## Assignment
Look below for the line containing "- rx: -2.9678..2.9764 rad" and the line containing "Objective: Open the"; repeat exactly those two lines and all lines between them, and nothing else.

# # # # #

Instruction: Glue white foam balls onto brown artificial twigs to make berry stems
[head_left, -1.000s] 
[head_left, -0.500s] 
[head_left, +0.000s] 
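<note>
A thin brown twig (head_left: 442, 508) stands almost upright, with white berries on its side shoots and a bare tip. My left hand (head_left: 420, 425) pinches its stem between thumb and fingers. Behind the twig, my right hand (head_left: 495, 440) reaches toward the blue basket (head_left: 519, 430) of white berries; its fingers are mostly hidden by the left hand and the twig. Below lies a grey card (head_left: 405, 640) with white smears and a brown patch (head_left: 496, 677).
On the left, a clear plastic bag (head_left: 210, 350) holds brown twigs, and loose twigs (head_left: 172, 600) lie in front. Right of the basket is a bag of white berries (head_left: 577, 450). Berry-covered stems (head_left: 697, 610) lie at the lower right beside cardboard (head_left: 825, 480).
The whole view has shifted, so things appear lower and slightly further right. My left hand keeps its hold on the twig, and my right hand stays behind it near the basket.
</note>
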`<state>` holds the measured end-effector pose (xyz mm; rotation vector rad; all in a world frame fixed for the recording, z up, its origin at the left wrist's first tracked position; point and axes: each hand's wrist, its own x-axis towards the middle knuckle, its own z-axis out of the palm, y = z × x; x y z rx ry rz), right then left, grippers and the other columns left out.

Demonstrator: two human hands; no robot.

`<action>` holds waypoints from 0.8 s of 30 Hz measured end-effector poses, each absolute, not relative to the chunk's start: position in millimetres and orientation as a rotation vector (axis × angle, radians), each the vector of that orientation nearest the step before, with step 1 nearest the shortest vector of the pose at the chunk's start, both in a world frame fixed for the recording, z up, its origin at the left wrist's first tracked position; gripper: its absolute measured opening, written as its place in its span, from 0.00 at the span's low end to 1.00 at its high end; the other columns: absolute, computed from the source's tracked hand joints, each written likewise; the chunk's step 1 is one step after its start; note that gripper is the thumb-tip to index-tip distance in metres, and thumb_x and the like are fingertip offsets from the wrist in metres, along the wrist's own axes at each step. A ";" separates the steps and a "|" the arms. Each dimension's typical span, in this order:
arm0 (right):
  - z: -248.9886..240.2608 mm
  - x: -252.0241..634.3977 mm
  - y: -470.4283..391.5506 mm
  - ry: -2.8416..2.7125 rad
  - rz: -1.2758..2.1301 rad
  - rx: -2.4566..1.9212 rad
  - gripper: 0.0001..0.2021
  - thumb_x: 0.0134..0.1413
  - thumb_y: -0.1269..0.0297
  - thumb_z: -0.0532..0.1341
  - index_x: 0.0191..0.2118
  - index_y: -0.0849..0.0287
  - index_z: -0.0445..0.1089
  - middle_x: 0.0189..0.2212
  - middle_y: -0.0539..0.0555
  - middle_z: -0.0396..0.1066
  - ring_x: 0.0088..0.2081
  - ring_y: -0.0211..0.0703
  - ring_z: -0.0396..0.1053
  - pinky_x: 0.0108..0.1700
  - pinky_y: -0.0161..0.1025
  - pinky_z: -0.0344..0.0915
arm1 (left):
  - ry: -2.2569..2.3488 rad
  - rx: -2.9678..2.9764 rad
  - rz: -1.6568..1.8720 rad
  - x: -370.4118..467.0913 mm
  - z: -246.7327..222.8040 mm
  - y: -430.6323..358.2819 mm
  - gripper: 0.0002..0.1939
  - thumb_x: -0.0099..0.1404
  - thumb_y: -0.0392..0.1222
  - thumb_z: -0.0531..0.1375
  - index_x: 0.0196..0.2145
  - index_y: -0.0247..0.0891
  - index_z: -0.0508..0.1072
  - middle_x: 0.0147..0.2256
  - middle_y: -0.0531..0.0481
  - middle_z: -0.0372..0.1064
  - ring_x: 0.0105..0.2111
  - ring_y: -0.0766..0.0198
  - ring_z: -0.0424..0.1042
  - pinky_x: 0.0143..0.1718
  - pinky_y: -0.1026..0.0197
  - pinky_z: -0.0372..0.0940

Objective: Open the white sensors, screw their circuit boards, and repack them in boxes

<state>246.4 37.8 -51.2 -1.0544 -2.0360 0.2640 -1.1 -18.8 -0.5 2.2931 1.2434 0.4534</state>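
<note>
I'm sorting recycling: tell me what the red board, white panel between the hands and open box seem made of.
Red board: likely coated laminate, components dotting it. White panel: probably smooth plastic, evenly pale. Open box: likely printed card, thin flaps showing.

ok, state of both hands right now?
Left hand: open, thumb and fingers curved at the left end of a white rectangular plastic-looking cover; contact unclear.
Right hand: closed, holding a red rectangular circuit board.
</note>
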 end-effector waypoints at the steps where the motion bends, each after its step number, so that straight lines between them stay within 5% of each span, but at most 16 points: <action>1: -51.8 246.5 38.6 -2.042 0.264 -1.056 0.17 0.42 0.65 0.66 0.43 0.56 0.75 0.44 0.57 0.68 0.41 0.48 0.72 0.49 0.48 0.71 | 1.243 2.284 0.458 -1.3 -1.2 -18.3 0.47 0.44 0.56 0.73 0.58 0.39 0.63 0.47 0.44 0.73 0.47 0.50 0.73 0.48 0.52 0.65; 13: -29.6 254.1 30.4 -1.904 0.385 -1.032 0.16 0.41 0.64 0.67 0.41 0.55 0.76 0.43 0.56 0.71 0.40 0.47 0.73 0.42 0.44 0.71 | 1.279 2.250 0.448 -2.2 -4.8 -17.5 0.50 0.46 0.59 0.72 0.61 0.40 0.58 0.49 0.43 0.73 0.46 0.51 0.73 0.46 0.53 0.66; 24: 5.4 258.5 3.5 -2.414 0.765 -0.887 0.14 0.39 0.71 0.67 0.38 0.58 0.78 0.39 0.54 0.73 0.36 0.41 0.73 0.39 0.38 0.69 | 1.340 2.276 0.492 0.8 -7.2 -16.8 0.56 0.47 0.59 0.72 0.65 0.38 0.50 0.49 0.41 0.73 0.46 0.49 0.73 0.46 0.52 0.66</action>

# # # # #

## Completed exercise
  - rx: -2.9678..2.9764 rad
  - rz: -1.6568..1.8720 rad
  - x: -370.4118..467.0913 mm
  - z: -246.7327..222.8040 mm
  - y: -430.6323..358.2819 mm
  - gripper: 0.0002..0.1939
  - thumb_x: -0.0099..0.1404
  - thumb_y: -0.0392..0.1222
  - thumb_z: -0.0531..0.1375
  - index_x: 0.0196..0.2145
  - index_y: -0.0247..0.0891
  - index_z: -0.0508..0.1072
  - middle_x: 0.0147..0.2256
  - middle_y: -0.0531..0.0481
  - middle_z: -0.0372..0.1064
  - ring_x: 0.0105..0.2111
  - ring_y: -0.0766..0.0198
  - ring_z: -0.0424..0.1042
  - pinky_x: 0.0143..0.1718
  - pinky_y: -0.1026..0.0197
  - pinky_z: -0.0372..0.0940

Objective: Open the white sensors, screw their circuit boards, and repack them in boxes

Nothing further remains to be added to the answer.